Subcostal Temporary Extravascular Pacing V Study (STEP V)

Subcostal Temporary Extravascular Pacing V (STEP V) Study

The STEP V Study is a prospective, multicenter, acute (in-hospital), single-arm feasibility study. The objective of the study is to evaluate the early safety and performance of the latest AtaCor EV Temporary Pacing Lead System over a two-day use period.

Study Overview

• Status: Completed
• Conditions: Conduction Defect
• Intervention / Treatment: Device: AtaCor StealthTrac Lead

Detailed Description

The primary safety objective is freedom from Adverse Device Effects (ADE). The primary performance objective is summary statistics for pacing capture threshold, impedance, and sensed R-wave amplitude with the StealthTrac Lead from insertion through removal.

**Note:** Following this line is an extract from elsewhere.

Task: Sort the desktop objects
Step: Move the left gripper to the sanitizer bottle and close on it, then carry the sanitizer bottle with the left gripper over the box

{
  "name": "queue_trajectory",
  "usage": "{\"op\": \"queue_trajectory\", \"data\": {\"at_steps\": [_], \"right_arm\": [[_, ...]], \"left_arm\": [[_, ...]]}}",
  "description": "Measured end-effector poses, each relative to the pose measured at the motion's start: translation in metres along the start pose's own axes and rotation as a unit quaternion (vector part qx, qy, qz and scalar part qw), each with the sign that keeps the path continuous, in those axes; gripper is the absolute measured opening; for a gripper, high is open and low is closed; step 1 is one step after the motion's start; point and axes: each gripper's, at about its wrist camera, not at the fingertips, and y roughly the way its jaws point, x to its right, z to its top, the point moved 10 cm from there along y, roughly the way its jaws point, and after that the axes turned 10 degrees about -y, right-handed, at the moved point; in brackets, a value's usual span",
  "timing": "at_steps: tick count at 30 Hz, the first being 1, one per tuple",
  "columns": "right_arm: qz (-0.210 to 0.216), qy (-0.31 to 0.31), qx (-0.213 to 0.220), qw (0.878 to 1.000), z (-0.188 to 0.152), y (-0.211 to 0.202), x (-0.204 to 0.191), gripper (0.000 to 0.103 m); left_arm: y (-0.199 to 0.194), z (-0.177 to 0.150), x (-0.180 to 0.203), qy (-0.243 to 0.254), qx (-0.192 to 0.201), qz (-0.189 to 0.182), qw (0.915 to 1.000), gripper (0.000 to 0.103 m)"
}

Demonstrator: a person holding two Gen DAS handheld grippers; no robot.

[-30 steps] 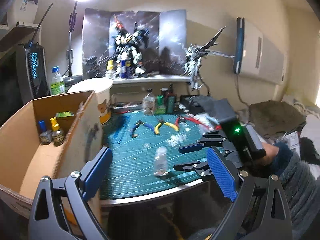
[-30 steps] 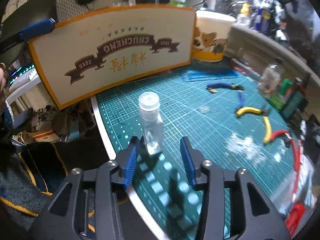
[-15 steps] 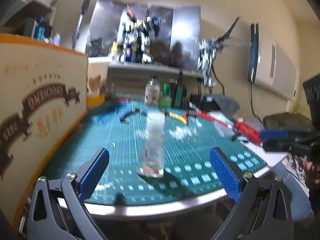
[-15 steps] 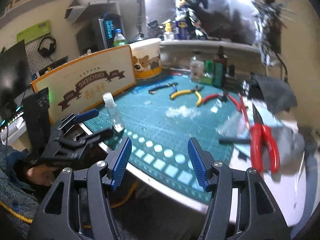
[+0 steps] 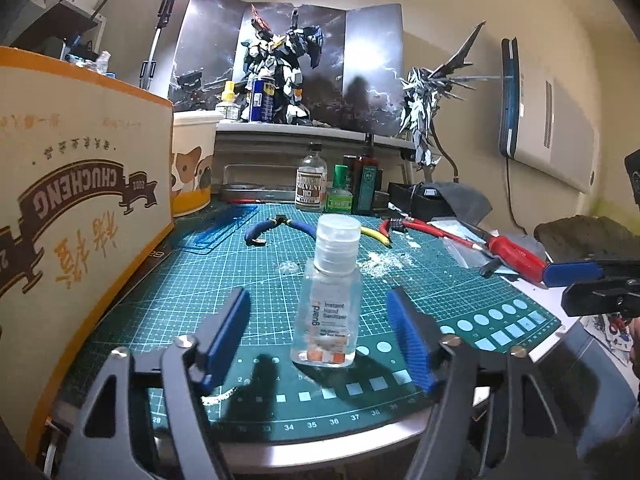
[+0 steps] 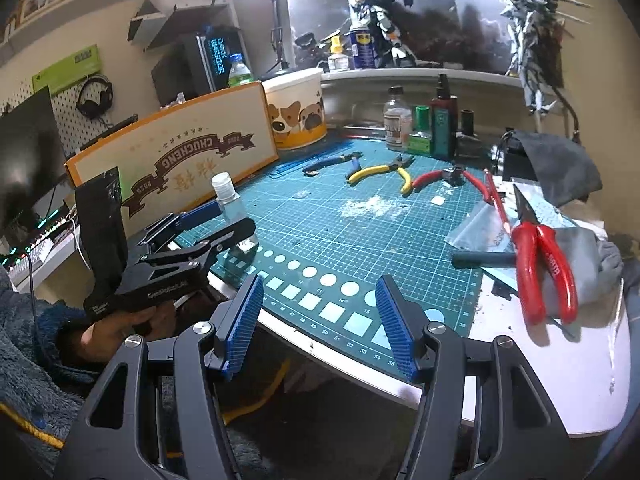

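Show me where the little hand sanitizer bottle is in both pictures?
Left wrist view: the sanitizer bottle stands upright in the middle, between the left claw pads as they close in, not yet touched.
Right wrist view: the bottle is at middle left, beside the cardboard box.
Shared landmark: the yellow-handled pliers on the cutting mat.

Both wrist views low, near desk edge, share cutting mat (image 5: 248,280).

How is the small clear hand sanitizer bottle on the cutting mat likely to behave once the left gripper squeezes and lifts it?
The hand sanitizer bottle looks nearly empty, so probably light. It stands tall on a narrow base, so an off-centre nudge could tip it. Its smooth clear plastic may slip or flex as the left gripper's jaws close around it.
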Motion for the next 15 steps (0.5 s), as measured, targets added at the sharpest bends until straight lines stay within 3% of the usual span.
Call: {"op": "queue_trajectory", "data": {"at_steps": [9,15], "right_arm": [[0.002,0.001,-0.006,1.0,-0.0013,0.0026,-0.0032,0.055],[0.004,0.001,-0.009,1.0,-0.0019,0.0052,-0.0054,0.055]], "left_arm": [[0.0075,-0.0085,-0.0008,0.003,-0.014,0.004,0.9999,0.032],[0.0031,-0.0064,0.0059,0.01,-0.013,-0.003,0.9999,0.032]]}}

Up to three (3) Investigational Sites will participate with up to 50 subjects enrolled in the study. Subjects indicated for closed-chest cardiac invasive procedures will be eligible for participation. Subjects undergoing a qualifying index procedure will have a Model AC-101400 StealthTrac Lead inserted and evaluated over the follow-up period. Subject participation is expected to be 2 days with the Study Lead inserted, plus 30 days post lead removal. A 30 day (+/-3 days) post-removal follow-up will also be performed to document any latent adverse events. Subjects remain enrolled until completion of the 30-Day Follow Up.

The maximum duration for study participation is 33 days. Study duration estimated to be 3 years after the first study enrollment.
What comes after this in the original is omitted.